[Start of Attachment]

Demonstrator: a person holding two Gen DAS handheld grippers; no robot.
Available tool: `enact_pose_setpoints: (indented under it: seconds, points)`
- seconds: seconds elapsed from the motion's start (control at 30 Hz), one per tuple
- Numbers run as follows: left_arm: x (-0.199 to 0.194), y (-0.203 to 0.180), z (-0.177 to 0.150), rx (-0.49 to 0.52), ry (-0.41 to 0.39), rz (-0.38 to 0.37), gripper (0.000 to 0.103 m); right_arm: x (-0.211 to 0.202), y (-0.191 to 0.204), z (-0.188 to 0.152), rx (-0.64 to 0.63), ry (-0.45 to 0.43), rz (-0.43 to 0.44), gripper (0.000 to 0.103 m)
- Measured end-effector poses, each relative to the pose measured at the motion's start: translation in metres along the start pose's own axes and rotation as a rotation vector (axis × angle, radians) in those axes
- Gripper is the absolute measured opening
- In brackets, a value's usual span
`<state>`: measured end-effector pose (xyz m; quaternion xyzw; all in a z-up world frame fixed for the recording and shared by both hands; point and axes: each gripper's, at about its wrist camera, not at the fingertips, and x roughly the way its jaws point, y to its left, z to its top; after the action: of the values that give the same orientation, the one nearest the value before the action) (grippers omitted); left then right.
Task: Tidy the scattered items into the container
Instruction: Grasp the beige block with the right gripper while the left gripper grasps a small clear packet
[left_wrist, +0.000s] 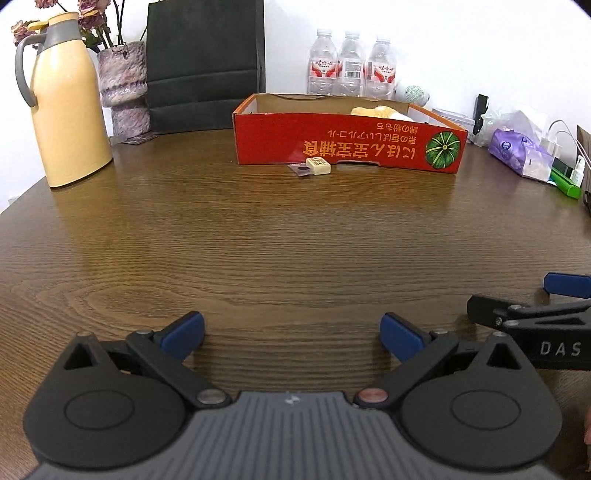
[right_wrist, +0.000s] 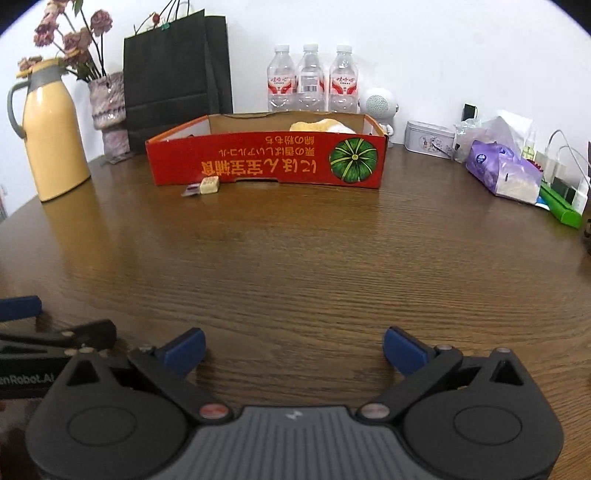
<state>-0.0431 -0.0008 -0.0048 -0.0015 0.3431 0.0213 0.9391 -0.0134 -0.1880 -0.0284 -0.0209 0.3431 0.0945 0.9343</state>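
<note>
A shallow red cardboard box with a green pumpkin picture stands at the far side of the wooden table. Something pale yellow and white lies inside it at the right. Against its front wall lie a cream mahjong tile and a small dark purple packet. My left gripper hovers low over the near table, open and empty. My right gripper is beside it, open wide, nothing between its blue pads.
At the back left stand a yellow thermos jug, a vase of dried flowers and a black paper bag. Three water bottles, a white speaker, a tin and a purple tissue pack crowd the back right.
</note>
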Motion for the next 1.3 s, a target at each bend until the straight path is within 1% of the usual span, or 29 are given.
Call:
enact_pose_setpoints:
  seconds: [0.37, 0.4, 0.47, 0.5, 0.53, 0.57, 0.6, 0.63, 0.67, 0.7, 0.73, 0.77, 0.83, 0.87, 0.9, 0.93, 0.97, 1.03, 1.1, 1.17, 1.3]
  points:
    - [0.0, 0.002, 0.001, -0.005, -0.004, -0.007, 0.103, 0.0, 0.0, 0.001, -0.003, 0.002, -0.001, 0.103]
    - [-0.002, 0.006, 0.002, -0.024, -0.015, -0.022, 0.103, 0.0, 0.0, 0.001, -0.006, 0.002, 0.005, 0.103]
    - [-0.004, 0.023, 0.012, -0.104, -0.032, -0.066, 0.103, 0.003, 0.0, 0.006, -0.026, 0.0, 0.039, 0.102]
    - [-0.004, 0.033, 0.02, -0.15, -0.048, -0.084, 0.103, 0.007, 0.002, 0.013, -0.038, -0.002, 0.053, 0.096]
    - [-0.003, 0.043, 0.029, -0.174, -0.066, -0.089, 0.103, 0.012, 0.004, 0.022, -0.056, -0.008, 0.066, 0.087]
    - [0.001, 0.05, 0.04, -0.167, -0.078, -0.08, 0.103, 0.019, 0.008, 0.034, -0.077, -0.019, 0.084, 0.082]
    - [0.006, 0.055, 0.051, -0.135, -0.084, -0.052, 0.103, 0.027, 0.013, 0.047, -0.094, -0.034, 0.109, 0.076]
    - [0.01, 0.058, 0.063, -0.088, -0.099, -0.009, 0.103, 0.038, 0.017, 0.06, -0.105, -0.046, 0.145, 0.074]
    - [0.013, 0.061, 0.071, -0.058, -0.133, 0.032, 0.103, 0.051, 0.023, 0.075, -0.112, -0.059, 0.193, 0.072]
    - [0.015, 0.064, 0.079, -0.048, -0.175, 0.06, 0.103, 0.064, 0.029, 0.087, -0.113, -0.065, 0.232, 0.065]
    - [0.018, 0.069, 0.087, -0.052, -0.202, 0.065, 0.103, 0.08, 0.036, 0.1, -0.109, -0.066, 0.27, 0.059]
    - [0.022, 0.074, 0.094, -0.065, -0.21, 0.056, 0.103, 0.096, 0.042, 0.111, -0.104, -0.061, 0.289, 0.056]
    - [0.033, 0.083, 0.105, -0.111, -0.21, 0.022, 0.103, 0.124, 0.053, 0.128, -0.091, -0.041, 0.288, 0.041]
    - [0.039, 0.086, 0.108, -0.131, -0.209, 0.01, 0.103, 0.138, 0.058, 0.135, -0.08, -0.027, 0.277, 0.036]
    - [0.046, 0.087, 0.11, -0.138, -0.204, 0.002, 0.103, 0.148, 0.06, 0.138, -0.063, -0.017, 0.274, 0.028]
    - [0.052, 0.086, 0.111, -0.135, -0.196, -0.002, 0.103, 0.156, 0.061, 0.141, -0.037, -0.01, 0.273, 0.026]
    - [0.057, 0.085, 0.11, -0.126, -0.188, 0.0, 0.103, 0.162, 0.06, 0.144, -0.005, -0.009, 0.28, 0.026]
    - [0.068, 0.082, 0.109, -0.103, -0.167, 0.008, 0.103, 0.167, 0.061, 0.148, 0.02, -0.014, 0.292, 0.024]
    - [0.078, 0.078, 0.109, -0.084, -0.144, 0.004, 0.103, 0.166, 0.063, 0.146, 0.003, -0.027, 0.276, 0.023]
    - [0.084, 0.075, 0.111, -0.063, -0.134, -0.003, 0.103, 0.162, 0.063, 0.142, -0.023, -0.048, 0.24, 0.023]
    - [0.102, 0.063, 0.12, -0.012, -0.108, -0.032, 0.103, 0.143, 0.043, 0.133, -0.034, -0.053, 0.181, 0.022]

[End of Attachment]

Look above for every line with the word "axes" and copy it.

- Measured end-effector poses, each relative to the pose measured at the motion's start: translation in metres along the start pose's own axes and rotation as a rotation vector (axis × angle, radians) in those axes
`<state>`: measured end-effector pose (xyz m; quaternion xyzw; all in a z-up world frame fixed for the recording and shared by both hands; point and axes: each gripper's, at about its wrist camera, not at the fingertips, and x roughly the way its jaws point, y to its left, z to its top; after the action: of the values that give the same orientation, the one nearest the value before the action) (grippers omitted); left then right.

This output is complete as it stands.